Jessica Reaves, a reporter for the Chicago Tribune (that most endangered of vocations), recently listed the following books as recent contributions to the contemporary discussion of the state of men. I’m not sure I would agree with all of her assessments, but I thought the list worthy of passing on:
“1. The Trouble With Boys: A Surprising Report Card on Our Sons, Their Problems at School, and What Parents and Educators Must Do by Peg Tyre, Crown, 320 pages, $24.95
Tyre, a Newsweek reporter, takes on a controversial theory—that boys are ill-served by prevailing educational practices—and defuses it with meticulous research and a candid tone. The result is a thoughtful, invaluable investigation into how boys learn. Hint: It’s not by sitting quietly with a good book.
2. Save the Males: Why Men Matter and Why Women Should Care by Kathleen Parker, Random House, 215 pages, $26
Fans of Parker’s syndicated newspaper column will relish this sharp-tongued examination of how men (and masculinity) have suffered at the hands of feminists, television writers and lowered expectations. And feminists. Did we mention those horrible, mean feminists?
3. The Decline of Men: How the American Male is Tuning Out, Giving Up, and Flipping Off His Future by Guy Garcia, Harper, 325 pages, $24.95Have video games, 24-hour sports channels and fantasy football reduced America’s men to a pack of little boys? Journalist Guy Garcia thinks so, and he makes a compelling argument in this unsettling treatise on modern manhood (which, as far as Garcia is concerned, is basically indistinguishable from kindergarten).

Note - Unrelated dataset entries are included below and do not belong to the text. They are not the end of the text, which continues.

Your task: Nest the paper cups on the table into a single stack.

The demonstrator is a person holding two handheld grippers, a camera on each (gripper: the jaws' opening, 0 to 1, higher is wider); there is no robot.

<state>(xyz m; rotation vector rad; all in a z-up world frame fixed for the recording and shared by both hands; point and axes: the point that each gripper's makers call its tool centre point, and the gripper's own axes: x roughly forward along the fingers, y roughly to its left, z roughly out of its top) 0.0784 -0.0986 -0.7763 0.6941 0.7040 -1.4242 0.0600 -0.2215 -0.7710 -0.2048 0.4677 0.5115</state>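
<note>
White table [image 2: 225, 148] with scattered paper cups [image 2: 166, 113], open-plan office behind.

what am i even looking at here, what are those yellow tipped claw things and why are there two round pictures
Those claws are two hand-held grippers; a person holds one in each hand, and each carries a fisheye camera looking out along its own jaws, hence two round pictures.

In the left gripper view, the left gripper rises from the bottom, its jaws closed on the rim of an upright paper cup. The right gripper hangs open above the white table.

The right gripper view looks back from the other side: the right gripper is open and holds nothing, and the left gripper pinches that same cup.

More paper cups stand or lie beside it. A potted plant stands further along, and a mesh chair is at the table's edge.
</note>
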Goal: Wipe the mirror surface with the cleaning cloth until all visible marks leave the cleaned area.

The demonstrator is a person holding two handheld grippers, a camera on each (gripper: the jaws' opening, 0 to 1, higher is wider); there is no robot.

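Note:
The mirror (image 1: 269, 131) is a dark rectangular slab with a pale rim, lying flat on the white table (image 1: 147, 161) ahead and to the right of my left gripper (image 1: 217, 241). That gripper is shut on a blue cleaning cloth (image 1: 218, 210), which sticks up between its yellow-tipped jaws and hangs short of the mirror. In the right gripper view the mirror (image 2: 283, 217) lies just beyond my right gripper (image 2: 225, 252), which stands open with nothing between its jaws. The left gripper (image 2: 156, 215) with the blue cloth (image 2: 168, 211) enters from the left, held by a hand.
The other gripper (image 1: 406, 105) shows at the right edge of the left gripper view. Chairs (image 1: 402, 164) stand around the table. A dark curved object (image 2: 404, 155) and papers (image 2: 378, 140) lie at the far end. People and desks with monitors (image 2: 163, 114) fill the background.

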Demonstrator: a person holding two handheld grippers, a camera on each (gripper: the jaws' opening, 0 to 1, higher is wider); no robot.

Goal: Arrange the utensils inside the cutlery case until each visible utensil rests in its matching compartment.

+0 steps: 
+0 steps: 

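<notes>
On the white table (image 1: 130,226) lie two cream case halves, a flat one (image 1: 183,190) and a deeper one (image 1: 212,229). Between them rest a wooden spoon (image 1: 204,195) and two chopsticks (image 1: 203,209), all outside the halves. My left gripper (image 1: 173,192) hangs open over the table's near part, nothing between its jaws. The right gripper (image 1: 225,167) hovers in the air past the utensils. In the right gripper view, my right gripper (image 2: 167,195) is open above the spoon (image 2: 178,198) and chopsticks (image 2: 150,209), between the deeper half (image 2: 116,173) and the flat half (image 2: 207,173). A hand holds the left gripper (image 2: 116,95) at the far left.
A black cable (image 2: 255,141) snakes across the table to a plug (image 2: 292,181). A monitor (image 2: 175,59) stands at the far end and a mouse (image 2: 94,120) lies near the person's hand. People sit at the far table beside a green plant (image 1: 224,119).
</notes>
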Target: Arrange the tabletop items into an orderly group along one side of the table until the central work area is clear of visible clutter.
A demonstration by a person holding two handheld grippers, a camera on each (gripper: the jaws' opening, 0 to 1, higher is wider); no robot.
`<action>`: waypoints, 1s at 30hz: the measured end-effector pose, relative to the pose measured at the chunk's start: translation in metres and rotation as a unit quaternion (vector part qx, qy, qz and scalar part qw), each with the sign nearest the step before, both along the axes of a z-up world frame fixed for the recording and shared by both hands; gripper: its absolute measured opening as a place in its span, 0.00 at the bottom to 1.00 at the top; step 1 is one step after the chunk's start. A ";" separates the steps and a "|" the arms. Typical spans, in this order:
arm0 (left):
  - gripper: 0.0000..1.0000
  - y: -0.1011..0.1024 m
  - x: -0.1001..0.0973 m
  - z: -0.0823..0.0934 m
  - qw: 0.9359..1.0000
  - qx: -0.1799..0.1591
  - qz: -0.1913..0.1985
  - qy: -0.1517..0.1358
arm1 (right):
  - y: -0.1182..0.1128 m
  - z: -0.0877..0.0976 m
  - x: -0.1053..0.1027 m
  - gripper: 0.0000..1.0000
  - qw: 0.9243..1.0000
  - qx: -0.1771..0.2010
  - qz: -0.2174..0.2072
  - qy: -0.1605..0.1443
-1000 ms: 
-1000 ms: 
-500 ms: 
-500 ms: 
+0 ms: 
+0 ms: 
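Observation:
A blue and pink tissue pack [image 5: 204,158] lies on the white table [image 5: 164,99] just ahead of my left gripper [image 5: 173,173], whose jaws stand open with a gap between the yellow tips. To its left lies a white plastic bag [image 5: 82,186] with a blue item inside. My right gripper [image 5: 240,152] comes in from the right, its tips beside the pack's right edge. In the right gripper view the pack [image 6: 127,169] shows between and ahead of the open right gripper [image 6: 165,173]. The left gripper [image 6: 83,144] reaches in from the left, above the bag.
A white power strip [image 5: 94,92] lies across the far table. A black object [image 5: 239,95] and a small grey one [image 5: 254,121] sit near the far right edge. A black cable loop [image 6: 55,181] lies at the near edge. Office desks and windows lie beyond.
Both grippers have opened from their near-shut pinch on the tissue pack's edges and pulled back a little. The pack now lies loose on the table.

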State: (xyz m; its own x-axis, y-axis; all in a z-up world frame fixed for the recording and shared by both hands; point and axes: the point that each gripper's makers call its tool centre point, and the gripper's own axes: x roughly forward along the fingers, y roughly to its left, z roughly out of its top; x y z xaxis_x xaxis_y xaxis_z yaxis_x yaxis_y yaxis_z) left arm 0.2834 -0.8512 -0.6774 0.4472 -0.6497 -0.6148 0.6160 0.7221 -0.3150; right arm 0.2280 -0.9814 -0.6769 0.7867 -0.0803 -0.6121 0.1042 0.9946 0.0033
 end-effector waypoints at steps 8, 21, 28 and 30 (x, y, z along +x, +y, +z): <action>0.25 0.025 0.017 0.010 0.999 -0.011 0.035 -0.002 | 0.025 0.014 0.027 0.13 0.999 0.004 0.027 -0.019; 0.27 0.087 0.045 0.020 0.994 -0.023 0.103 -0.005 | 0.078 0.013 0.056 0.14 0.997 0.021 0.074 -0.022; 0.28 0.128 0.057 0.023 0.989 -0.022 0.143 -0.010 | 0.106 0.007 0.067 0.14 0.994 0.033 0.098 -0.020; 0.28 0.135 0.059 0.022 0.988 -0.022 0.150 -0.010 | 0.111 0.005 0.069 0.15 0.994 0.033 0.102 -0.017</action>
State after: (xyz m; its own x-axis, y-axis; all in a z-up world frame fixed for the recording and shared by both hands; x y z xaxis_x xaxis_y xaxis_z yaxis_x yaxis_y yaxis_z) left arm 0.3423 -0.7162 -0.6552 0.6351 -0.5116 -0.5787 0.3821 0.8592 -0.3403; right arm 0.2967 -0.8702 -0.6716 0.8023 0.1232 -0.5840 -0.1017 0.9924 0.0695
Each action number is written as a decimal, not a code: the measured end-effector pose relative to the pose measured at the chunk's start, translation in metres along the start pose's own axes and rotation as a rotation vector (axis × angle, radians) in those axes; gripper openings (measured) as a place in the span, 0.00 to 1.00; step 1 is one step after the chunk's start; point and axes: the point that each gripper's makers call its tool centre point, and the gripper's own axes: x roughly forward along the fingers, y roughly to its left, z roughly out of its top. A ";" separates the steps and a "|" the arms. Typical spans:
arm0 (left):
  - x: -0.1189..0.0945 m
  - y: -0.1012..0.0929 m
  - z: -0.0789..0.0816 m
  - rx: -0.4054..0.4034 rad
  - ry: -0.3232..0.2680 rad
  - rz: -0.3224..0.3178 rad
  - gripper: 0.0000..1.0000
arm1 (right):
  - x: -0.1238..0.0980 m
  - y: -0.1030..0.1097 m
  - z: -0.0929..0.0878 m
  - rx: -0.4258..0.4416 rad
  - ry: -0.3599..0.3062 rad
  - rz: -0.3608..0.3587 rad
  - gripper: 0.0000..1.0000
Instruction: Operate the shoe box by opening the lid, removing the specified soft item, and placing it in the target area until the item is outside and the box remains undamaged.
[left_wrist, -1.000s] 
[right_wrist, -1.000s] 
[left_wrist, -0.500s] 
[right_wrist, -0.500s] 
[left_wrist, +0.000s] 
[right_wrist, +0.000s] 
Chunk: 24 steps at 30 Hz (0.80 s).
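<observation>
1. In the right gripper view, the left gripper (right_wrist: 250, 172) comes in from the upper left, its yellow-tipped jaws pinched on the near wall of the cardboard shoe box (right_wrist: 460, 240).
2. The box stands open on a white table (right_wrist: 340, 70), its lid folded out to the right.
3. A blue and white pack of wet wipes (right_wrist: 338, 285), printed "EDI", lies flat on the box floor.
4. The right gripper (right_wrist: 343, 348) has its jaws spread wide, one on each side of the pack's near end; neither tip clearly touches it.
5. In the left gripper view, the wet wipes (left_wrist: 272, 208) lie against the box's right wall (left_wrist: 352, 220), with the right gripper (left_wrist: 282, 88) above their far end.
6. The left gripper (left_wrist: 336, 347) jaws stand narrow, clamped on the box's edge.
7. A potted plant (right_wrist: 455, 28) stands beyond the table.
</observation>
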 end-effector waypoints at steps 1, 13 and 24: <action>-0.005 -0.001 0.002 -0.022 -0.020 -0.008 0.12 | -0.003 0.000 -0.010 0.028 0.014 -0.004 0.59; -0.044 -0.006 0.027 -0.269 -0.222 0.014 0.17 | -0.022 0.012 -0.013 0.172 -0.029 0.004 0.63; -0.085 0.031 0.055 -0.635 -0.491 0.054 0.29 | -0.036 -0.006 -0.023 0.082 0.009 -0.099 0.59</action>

4. Guyland: The Perilous World Where Boys Become Men: Understanding the Critical Years Between 16 and 26, by Michael Kimmel, Harper, 332 pages, $25.95
If you’ve ever had a conversation with a teenage boy and wondered what on earth was going on behind the blank stare and slightly open mouth, this book will serve you well. Kimmel, a gender studies expert at SUNY Stony Brook, is the godfather of the “Why Boys Behave Like Boys” genre, and his latest work exposes the gamut of male post-adolescent experiences (from sex to housework) with humor and empathy.”
Here’s another book not listed by Reaves: Men to Boys: The Making of Modern Immaturity by Gary Cross. Also looks interesting.
As I’ve said a few times before, the Christian church can’t avoid questions of gender, because the Bible has already staked a claim on men and women for the advancement of the kingdom. Those who can read a book or two from this list will help themselves to figure out the current state of the gender debate and to assist their churches in whatever capacity in developing a thoroughly biblical view of masculinity.